Chest is in their twice and i find it nice to hit chest early morning Sundays and is a good way for me to end a week before smacking sh!t out the legs on Monday.

I'll let you know how i get on and if it's working for me.


----------



## Lean D

*Last night i hit Shoulders*

(31/10/12)

*Mind State going in to the workout:* Well the ex girlfriend phoned me crying her eyes out which knocked me back a bit, i was feeling a little down 30 minutes before i went to the gym. Arriving later than normal, and having a training partner turn up unexpectedly, I whacked down my pre-workout and got myself focus and under control for what turned out to be a great session.

*The Workout*

Warming up & Stretched on Military press 4 sets of empty bar to 30kg.

*Working Sets:*

*
Military Press:* 4 x 8 @ 50KG (Low back is preventing me going heavier... still need to find proper form for this one.)

*Seated DB Press:* 1 x 10 @ 25kg // 3 x 8 @ 30kg - last set i needed a spot on these..

*Barbell Front Raises: *4 x 10 @ 20kg - Light but i was slow focusing on the tension and control. Felt great.

*Side Lat Raises:* 4 x 10 @ 10kg - For these i use one DB, the other arm holding on to a wall/pillar and to prevent me from swinging or swaying, i lean out and make sure the focus is on my Delts.
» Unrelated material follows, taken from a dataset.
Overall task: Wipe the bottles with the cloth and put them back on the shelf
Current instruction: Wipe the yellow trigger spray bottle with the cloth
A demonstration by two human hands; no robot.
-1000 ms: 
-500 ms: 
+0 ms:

*Reverse Fly Machine:* 2 x 10 @ 120 plate 2 x 10 @ 130 plate - Not sure if this is lbs or what but it was heavy and felt good.

*Facepulls: *4 x 10 @ 50KG - Really trying to bring up my Traps and this exercise is helping since i added it to my routine.

*Shrugs:* 2 x 10 @ 80kg Front 2 x 10 @ 80kg Rear - At this point i was doing slow and controlled shrugs, felt great to end a good intense shoulder session.

Abs

Hanging Leg Raises 3 sets

Cable Crunches 4 sets

Oblique Twists 3 sets

*Overall great workout.... *abs were good throughout but the workout for these will change as i wasn't impressed that much after...

Thank you for reading.

*D.*


----------



## paul81

like you said, the obvious concern is training 7 days straight, but only you will be able to tell if your getting enough rest. if not, what you might want to look at is a sort of 10 day cycle, which would include your set up, but with rest days thrown in between ie. 2 days on, 1 day off, etc etc.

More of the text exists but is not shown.